I'm playing around with async-profiler and perf and decided to measure kernel activity for DirectByteBuffer
disk IO. Here is the code (written in Scala, but its Java version should be obvious):
val path = Paths.get("/tmp/test")
val buffer = ByteBuffer.allocateDirect(4096 * 4096)
def main(args: Array[String]): Unit = {
var fullReadsCount = 0
while (true) {
var bytesRead = 0
var ch: SeekableByteChannel = null
try {
ch = Files.newByteChannel(path)
while (bytesRead >= 0) {
bytesRead = ch.read(buffer)
buffer.clear()
}
} finally {
if (ch != null)
ch.close()
}
fullReadsCount += 1
if(fullReadsCount % 100 == 0) println(fullReadsCount)
}
}
I ran this code multiple times and did both perf
and async-profiler
and noticed the following result:
async-profiler
$~/profiler.sh -i 28169 -d 30 <pid>
//.... stack traces ommited
ns percent samples top
264788732 61.02% 9317 copy_user_enhanced_fast_string_[k]
41510919 9.57% 1467 generic_file_read_iter_[k]
9333863 2.15% 331 find_get_entry_[k]
4181131 0.96% 148 __radix_tree_lookup_[k]
4057194 0.94% 143 copy_page_to_iter_[k]
1860485 0.43% 63 __d_lookup_rcu_[k]
1610407 0.37% 50 _raw_spin_unlock_irqrestore_[k]

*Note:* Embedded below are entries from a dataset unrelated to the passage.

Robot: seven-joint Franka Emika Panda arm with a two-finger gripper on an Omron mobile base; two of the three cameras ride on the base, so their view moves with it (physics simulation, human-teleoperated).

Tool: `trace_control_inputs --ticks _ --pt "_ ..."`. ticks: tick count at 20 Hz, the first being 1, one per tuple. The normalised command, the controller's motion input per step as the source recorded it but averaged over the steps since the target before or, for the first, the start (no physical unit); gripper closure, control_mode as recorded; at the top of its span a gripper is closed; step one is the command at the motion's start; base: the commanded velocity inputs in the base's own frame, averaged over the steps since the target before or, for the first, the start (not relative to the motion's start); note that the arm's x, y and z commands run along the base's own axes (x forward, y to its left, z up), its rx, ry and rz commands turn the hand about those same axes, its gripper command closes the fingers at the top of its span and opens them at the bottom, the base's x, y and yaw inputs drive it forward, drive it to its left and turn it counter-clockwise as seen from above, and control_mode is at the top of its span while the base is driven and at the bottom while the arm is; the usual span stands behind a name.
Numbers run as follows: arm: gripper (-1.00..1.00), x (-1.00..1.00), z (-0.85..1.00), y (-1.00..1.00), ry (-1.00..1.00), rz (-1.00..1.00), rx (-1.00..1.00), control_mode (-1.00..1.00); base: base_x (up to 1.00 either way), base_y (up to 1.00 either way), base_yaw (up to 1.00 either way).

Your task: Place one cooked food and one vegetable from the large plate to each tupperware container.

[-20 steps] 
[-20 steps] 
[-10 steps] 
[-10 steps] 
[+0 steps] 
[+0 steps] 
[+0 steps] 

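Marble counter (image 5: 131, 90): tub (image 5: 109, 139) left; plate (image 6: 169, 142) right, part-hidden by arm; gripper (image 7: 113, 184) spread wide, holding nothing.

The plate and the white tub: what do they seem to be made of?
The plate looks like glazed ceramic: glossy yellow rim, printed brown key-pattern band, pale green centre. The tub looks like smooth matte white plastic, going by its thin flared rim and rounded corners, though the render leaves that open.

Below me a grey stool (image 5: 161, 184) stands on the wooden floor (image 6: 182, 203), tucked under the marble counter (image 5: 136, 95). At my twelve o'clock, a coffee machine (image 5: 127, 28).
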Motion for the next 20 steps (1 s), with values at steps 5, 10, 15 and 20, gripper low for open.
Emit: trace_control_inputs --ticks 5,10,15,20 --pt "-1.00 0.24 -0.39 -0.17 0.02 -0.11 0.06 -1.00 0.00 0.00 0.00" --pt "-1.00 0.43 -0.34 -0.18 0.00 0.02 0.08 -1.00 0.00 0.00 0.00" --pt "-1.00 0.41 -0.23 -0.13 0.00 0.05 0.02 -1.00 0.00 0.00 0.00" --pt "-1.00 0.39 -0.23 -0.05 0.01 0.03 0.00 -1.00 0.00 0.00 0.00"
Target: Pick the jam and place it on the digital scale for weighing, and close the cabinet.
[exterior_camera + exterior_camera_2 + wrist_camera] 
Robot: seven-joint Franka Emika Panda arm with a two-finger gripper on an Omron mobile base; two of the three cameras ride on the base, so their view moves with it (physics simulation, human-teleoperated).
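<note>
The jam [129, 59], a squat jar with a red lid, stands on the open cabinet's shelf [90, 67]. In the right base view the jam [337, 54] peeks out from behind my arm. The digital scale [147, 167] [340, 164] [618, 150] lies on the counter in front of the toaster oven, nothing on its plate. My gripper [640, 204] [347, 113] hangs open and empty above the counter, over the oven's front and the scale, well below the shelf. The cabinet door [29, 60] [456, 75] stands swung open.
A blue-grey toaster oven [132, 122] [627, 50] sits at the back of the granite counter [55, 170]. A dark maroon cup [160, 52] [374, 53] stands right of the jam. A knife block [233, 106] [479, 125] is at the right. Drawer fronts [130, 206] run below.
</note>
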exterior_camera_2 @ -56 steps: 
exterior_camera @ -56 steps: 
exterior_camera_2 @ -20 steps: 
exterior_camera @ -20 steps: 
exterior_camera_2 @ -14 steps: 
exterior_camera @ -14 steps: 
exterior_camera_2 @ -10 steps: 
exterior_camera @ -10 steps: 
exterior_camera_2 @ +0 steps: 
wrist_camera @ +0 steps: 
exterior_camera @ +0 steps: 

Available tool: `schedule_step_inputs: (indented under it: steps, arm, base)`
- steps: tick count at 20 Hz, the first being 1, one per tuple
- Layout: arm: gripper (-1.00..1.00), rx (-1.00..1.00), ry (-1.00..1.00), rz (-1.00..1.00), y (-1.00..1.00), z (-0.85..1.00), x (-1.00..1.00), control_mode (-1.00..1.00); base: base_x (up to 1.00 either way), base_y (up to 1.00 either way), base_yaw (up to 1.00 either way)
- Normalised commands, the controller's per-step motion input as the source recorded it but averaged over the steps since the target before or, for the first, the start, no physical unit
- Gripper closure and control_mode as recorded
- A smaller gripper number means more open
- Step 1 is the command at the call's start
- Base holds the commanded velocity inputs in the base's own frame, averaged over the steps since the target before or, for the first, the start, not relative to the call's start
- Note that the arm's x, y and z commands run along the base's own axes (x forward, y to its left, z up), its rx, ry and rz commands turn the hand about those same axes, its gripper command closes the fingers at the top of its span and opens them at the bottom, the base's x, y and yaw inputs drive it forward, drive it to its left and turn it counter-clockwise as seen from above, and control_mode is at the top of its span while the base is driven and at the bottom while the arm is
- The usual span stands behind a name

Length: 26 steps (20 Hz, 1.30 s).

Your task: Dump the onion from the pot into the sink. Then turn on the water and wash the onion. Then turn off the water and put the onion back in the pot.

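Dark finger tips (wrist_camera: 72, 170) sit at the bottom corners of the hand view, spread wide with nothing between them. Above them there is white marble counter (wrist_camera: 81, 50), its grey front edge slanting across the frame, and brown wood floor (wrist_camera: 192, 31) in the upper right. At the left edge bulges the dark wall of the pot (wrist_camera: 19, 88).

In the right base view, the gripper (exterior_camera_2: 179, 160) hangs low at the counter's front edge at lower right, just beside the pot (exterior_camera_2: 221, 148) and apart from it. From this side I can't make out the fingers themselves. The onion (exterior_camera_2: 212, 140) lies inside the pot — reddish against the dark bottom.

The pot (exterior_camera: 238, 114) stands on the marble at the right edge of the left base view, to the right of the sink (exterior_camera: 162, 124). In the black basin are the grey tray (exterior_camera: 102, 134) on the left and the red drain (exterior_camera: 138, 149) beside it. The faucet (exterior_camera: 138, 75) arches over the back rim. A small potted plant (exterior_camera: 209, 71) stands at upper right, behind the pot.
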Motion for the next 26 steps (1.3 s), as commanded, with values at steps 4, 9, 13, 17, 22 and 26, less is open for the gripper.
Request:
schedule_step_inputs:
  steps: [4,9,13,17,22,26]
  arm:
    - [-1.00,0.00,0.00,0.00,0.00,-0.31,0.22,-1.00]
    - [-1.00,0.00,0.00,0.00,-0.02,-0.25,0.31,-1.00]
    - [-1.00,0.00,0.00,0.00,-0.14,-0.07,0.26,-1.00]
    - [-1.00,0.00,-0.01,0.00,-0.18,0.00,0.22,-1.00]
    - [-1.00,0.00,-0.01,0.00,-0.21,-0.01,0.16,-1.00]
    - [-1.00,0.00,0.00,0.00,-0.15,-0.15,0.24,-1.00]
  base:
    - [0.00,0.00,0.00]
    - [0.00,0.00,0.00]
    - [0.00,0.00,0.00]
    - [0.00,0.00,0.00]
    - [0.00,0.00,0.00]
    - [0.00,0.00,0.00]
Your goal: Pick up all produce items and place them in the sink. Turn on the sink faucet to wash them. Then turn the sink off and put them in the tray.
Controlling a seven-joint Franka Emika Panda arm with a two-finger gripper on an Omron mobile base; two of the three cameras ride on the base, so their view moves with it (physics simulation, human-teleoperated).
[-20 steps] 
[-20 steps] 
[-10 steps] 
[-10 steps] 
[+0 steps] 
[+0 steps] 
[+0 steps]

perf sudo perf record -F 31499 -g -p <pid> -- sleep 30
Averagely among all runs I did I noticed that copy_user_enhanced_fast_string
percentage is different in perf
and async-profiler
61.02%
vs 77.65%
QUESTION: Why is the percentage different for copy_user_enhanced_fast_string
sampled by perf
and async-profiler
? I tried to provide the equal condition (Frequency and sampling period and I did not run both of the profiler simulatenously. 31499 Hz ≈ 28169 nanos).
Or my interpretation of the result is wrong?
The selected profiling interval (28 μs) is too short.
Check dmesg
- there are probably kernel warnings like
perf interrupt took too long (18047 > 18000), lowering kernel.perf_event_max_sample_rate to 25000
async-profiler
differs from perf
in the mechanism of processing PMU events. perf
just collects samples in the ring buffer while async-profiler sends a signal to the process in order to invoke application-specific callback. Typically there is no visible difference to a user, but when profiling frequency is too high, signals may introduce additional noise and affect process scheduling.
I suggest to increase profiling interval to at least 100 μs (10000 Hz). This should make measurements more reliable.